* **TASK OBJECTIVE**: Take the data from its first line. Print each line exactly until the line containing "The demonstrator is" has been printed too.

DATA PROVIDED START

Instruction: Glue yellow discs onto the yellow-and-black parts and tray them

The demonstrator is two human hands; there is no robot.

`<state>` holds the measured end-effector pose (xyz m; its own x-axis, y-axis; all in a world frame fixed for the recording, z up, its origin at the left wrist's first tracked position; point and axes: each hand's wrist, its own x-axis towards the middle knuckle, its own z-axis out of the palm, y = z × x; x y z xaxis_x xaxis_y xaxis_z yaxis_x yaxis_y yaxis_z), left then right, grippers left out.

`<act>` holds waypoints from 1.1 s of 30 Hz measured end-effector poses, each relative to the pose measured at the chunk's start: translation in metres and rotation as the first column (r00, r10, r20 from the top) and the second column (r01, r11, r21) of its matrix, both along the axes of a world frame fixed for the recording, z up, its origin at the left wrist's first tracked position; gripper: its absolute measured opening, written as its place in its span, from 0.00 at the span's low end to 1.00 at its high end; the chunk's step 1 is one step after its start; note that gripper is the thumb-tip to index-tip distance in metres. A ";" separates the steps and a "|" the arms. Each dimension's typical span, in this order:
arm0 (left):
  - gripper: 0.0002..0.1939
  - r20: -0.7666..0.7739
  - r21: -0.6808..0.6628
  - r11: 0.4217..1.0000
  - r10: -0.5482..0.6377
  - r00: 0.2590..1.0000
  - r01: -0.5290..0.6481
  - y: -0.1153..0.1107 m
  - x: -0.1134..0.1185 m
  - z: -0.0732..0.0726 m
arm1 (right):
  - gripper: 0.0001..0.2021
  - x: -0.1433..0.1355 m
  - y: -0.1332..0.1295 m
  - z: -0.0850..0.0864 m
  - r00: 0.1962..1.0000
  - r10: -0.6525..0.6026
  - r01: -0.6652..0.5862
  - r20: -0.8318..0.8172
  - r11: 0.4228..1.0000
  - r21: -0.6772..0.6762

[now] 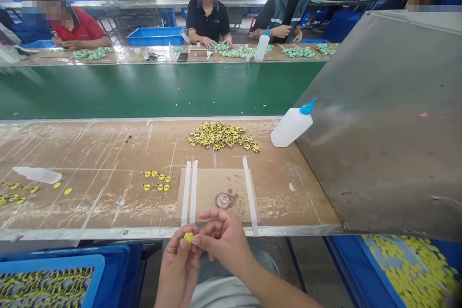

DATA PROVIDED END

* **TASK RESULT**:
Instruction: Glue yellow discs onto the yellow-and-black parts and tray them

The demonstrator is two human hands; there is no robot.

Work on this exercise is now finished.